Burns Unit, Concord Repatriation General Hospital, Sydney, Australia; ANZAC Research Institute, Concord Repatriation General Hospital, Sydney, Australia.
Burns Unit, Concord Repatriation General Hospital, Sydney, Australia.
Burns. 2019 Mar;45(2):433-439. doi: 10.1016/j.burns.2018.09.024. Epub 2018 Oct 15.
Animal studies indicate treating burn injuries with running water (first aid) for 20min up to 3h post-burn reduces healing time and scarring. There is a lack of human data to support such a recommendation. The purpose of this cohort study was to assess the effect of first aid on clinical outcomes.

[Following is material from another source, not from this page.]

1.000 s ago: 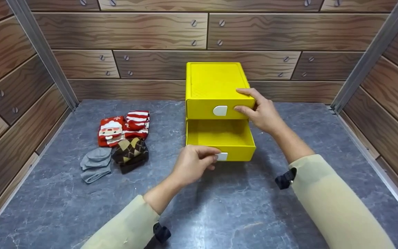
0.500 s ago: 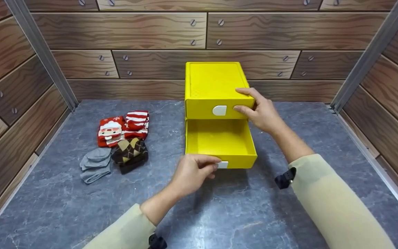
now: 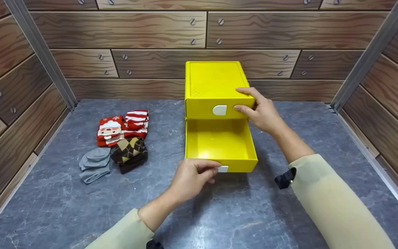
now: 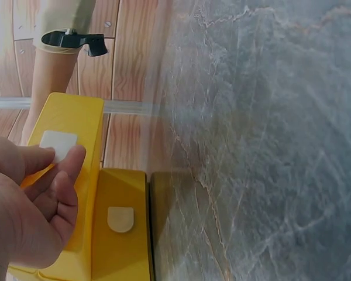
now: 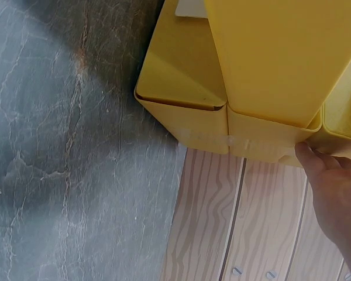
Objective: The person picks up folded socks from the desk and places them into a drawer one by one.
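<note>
A yellow drawer cabinet (image 3: 216, 79) stands near the back wall, its middle drawer (image 3: 219, 141) pulled far out and bare inside. My left hand (image 3: 190, 180) pinches the white handle (image 3: 223, 168) on that drawer's front between thumb and fingers. At the cabinet's upper right corner, my right hand (image 3: 263, 112) grips with the thumb on the top drawer's front and a finger on the lid. The left wrist view shows the lowest drawer (image 4: 120, 246), shut, with its own handle; the pulled-out drawer hides it in the head view.
To the left lie red Santa socks (image 3: 111, 131) with a red-and-white striped part (image 3: 136, 121). Folded brown argyle socks (image 3: 130, 154) and grey socks (image 3: 95, 164) sit in front of them. Wood-patterned walls (image 3: 123, 31) enclose the grey marbled table (image 3: 123, 214) at the back and sides.
The middle drawer has slid farther out toward me, with my left hand moving back on its handle. My right hand stays at the cabinet's corner. The socks have not moved.
</note>
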Tool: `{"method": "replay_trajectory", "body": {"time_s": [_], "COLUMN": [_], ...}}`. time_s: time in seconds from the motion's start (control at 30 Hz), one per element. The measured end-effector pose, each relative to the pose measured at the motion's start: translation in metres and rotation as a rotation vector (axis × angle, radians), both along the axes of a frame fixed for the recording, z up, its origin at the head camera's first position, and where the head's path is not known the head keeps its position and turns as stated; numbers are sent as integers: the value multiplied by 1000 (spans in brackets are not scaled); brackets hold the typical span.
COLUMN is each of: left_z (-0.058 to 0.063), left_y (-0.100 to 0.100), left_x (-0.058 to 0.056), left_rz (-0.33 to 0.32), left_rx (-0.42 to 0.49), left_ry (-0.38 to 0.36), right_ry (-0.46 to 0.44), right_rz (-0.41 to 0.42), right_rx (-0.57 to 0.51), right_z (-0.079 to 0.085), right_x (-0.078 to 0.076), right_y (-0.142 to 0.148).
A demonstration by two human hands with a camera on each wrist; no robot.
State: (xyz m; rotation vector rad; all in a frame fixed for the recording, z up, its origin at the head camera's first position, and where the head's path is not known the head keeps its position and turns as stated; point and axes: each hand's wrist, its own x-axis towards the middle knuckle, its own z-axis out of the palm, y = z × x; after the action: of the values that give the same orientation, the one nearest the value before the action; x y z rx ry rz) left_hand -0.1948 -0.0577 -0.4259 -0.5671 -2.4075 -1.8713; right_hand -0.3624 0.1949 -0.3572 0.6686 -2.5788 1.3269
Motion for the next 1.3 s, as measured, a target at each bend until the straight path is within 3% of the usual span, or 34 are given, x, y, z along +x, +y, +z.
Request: {"method": "replay_trajectory", "body": {"time_s": [0.33, 0.57, 0.73, 0.9, 1.03, 1.17, 1.3], "left_z": [1, 16, 40, 69, 84, 82, 64], "left_y": [-11, -53, -106, -162, -204, -240, -271], "left_x": [3, 8, 11, 10, 6, -4, -16], "left_rz": [-77, -102, -14, 176, 285, 317, 305], "left_rx": [26, -85, -133, -51, 11, 79, 160], "left_ry": [-4, -19, 4, 39, 19, -4, -19], "right_ry": [0, -23, -44, -39, -48, -57, -51], "right_rz": [-11, 0, 7, 5, 8, 1, -3], "right_rx": [7, -1, 0, -4, -11, -10, -6], "right_z": [1, 2, 3, 3, 3, 3, 2], "right_x": [1, 1, 2, 1, 1, 1, 1], "right_y": [1, 0, -2, -3, -3, -3, -2]}}
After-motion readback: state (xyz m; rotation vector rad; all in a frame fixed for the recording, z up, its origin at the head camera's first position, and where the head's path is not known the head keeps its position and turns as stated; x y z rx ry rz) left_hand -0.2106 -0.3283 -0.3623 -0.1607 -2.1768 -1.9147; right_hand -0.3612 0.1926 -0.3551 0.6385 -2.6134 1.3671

Data was prospectively collected for patients with <10% total body surface area (TBSA) burns from 2007-2012. Multivariate regression analysis was used to determine the association of adequate first aid with four outcomes - wound depth, requirement for skin grafting, healing time (in non-grafted patients), and TBSA not grafted (in grafted patients). Adequate first aid was defined as the application of 20min of cool, running tap water up to 3h following the burn injury.
4918 patients were identified. Adequate first aid was received in 58.1% (2859) of patients. It was associated with a statistically significant reduction in burn wound depth (OR 1.39; 95% CI 1.24-1.55; P<0.001) but was not associated with a reduction in TBSA (P=0.86) or requirement for grafting (P=0.47). In patients not requiring grafting, those who received adequate first aid were healed on average 10% (HR 1.10; 95% CI 1.03-1.18; P<0.01) or 1.9 days faster (95% CI -2.9 to -0.9; P<0.001). Adequate first aid in patients requiring grafting was associated with a 15% increase in TBSA that was not grafted (0.27%; 95% CI 0.01-0.52; P=0.04).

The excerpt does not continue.